Collecting a Judgment

Attorneys representing judgment creditors will inevitably encounter the uncooperative garnishee that provides a less-than-truthful garnishment disclosure.  Entities and persons related to the judgment debtor in particular may falsely state “none” on a nonearnings disclosure form.  The garnishment statute permits the creditor to move for leave to file a supplemental complaint against the garnishee who denies liability, but this step essentially requires the creditor to invest in a second lawsuit.  In these circumstances, Minn. Stat. §571.75, subd. 3, offers an effective and seldom used tool for getting the attention of the uncooperative garnishee.  That statute permits a creditor to obtain “an ex parte order requiring the garnishee … to appear for oral examination before the court or a referee appointed by the court.”  This oral examination procedure has a number of advantages over a deposition in aid of collection.

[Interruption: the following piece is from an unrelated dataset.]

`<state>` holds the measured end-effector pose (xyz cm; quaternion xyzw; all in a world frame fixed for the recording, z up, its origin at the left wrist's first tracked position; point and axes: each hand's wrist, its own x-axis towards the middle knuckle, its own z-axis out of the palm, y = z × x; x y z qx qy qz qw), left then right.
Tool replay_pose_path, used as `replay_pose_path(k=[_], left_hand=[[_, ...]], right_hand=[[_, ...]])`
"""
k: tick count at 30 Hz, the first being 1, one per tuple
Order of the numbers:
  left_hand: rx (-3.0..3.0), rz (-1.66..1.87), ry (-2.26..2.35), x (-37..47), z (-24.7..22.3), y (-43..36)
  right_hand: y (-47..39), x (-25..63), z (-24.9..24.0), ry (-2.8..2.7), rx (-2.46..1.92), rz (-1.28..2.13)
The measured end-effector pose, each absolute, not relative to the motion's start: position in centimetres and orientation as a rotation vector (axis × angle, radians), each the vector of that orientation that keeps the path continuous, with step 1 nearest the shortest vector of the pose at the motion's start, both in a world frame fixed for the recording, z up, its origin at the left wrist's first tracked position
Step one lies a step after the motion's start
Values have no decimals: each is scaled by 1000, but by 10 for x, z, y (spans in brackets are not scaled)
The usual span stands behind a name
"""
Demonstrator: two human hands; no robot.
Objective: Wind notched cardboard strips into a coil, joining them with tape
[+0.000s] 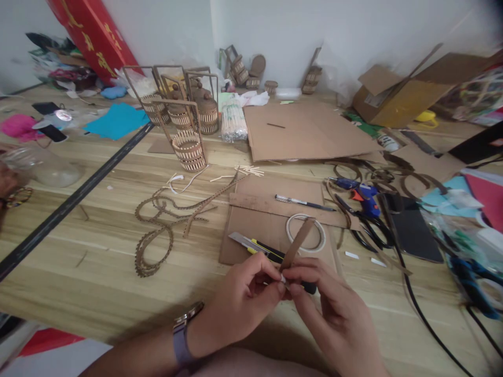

First, the garnishee receives a court order, signed by a judge, compelling the appearance, rather than a deposition notice issued by the creditor’s attorney.  The oral examination is a special term of the district court, convened at the request of a party, rather than a seemingly private discovery procedure with no apparent court involvement.  Second, the creditor’s counsel can select an appropriate referee for the proceeding, subject to court approval.  Retired judges and attorneys who provide special master services are good candidates, and the only limitation is that the referee may not be a partner or employee of the creditor’s attorney.  The referee is then named in the proposed order presented to the court when requesting an oral examination.  Third, the presence of a referee in the examination will likely have positive effects on the quality of the testimony.  With a referee presiding, unwarranted objections are likely to be fewer in number and it may be possible to have the referee rule on objections and other disputes that arise during the oral examination.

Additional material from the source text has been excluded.